The term smartness as the identified unique selling point represents the main focus within the Smart Information campus. Information is primarily supposed to be linked to external systems in order to be enriched with up-to-date data to be displayed to the users.

As an example, Digital Graffiti indicating the position of lecture rooms do not contain a pre-edited text containing the lecture times for a whole semester. Instead, those Digital Graffiti contain smart elements which fetch their data from a remote data basis and are therefore always up-to-date.

Another example may be the so called location-based chat room, i.e. a geographical place for chatting where users automatically participate at spatial proximity. Although the concept behind this room metaphor has not been specified within this short proposal, it should be clear that it also uses smart elements automatically establishing communication channels among the users in a location-based chat room. Whereas the previous example illustrated a smart element with dynamically changing content, this example triggers electronic code, i.e. it interconnects communication channels (executable content).

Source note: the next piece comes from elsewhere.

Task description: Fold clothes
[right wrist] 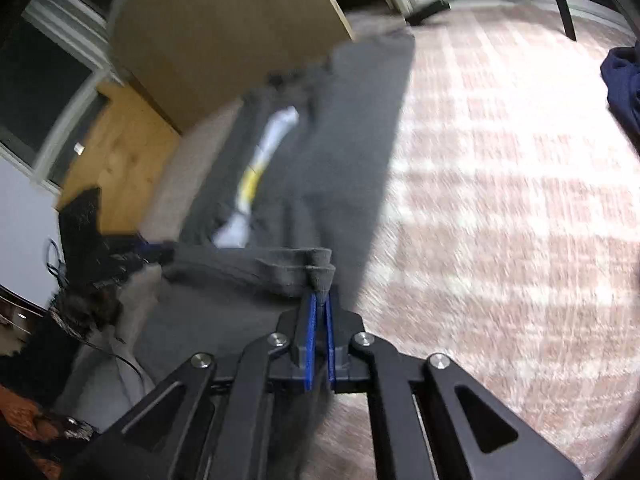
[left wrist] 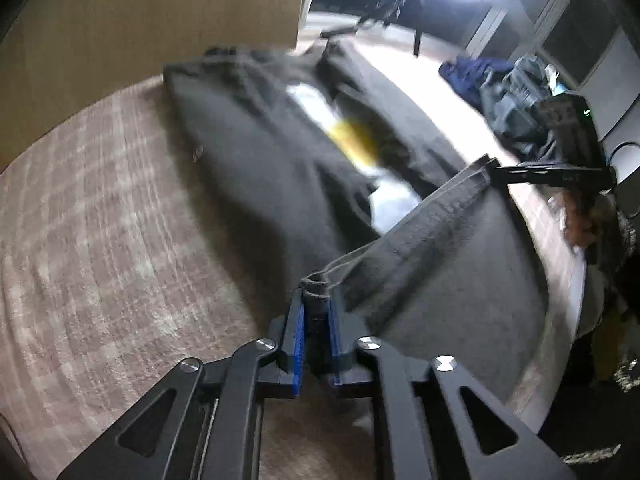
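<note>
A dark grey T-shirt (left wrist: 256,152) with a white and yellow print (left wrist: 348,136) lies spread on a pinkish checked cover. My left gripper (left wrist: 316,300) is shut on one bottom corner of the shirt's hem and holds it lifted. The hem runs taut to my right gripper (left wrist: 500,172), shut on the other corner. In the right wrist view my right gripper (right wrist: 320,300) pinches bunched hem cloth of the T-shirt (right wrist: 344,152), and the left gripper (right wrist: 160,250) shows at the far end of the hem. The lifted half hangs over the lower shirt.
The checked cover (left wrist: 100,240) (right wrist: 500,200) spreads around the shirt. A heap of blue and grey clothes (left wrist: 496,88) lies at the far right, also in the right wrist view (right wrist: 624,84). A tan wooden board (left wrist: 160,20) stands behind the shirt. Chair legs (right wrist: 564,8) stand at the far edge.
</note>
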Tool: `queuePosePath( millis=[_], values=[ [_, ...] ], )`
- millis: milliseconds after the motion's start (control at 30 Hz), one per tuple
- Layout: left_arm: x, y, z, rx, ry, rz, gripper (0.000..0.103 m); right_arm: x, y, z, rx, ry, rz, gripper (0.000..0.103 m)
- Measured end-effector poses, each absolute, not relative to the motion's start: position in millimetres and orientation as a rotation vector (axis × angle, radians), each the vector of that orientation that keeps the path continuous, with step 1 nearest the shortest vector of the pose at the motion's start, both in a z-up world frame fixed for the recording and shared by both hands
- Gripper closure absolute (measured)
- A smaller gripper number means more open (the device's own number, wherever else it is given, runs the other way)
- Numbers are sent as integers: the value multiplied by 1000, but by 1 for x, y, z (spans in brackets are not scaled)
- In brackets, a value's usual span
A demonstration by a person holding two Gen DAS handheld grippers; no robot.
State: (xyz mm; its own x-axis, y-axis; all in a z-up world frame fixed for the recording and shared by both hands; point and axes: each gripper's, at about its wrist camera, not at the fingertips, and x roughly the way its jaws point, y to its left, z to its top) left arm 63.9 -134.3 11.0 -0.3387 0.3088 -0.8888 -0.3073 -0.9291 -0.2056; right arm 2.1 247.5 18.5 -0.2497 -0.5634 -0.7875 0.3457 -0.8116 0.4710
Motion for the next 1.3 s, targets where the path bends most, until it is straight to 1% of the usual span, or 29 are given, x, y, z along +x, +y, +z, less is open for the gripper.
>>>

Digital Aura is a theoretical concept developed at the University of Linz, enabling users whose profile of interest matches somehow (a sophisticated contextual software framework has been developed for this concept) to get in contact when they are spatially close to each other. Digital Graffiti now provides a practical platform to implement this research scenario again using smart elements which evaluate user profiles (i.e. they use the context-framework) at geographical proximity. Thus, Digital Graffiti containing smart elements represents a research platform for scientific work. The consequences in this example reach to the investigation of social aspects within location-based services and are therefore not only relevant for technical sciences but also for social and even juridical issues.